── DATASET CONTENT
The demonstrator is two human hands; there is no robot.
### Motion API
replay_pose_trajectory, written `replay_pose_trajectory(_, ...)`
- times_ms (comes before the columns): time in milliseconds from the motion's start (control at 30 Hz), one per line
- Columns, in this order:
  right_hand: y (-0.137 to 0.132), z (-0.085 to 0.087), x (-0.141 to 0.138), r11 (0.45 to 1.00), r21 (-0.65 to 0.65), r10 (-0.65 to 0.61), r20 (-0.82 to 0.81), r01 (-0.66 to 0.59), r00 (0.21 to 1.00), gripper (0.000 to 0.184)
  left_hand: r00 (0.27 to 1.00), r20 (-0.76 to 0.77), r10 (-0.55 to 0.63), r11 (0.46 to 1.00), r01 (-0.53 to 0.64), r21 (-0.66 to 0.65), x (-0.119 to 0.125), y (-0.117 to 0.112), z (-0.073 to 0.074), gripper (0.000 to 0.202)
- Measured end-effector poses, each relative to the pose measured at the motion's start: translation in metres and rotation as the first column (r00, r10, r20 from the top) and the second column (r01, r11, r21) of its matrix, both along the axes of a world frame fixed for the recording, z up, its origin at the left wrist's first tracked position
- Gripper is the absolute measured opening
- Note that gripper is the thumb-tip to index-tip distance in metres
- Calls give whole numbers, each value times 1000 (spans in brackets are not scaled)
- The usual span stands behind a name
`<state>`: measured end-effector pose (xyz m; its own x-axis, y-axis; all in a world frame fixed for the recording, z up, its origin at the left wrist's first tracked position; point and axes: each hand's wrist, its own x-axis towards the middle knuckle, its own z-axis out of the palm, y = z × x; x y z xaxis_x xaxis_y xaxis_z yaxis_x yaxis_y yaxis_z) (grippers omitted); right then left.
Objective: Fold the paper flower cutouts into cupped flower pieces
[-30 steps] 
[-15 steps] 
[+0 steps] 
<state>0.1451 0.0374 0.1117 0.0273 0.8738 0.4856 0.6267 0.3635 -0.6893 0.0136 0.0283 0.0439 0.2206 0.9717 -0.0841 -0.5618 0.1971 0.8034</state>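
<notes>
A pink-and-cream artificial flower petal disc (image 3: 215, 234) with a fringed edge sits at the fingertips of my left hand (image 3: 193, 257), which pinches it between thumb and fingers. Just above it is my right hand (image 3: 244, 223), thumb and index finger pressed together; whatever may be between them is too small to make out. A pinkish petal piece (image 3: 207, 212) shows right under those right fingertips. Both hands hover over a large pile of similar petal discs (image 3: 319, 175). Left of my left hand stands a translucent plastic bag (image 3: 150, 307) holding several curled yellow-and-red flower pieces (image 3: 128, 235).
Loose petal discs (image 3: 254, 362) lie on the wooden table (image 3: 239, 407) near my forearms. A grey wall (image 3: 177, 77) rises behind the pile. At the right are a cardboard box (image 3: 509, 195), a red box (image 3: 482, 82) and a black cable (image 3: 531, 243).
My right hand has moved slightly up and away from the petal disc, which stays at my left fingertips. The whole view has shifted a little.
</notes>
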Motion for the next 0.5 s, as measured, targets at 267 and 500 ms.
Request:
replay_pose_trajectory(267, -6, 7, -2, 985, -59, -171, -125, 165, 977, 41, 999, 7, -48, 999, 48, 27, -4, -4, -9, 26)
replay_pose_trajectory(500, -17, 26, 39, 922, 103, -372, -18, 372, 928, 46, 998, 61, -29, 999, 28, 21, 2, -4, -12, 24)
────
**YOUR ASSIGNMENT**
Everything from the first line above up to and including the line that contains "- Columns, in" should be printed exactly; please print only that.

**EXERCISE RESPONSE**
The demonstrator is two human hands; there is no robot.
### Motion API
replay_pose_trajectory, written `replay_pose_trajectory(_, ...)`
- times_ms (comes before the columns): time in milliseconds from the motion's start (control at 30 Hz), one per line
- Columns, in this order:

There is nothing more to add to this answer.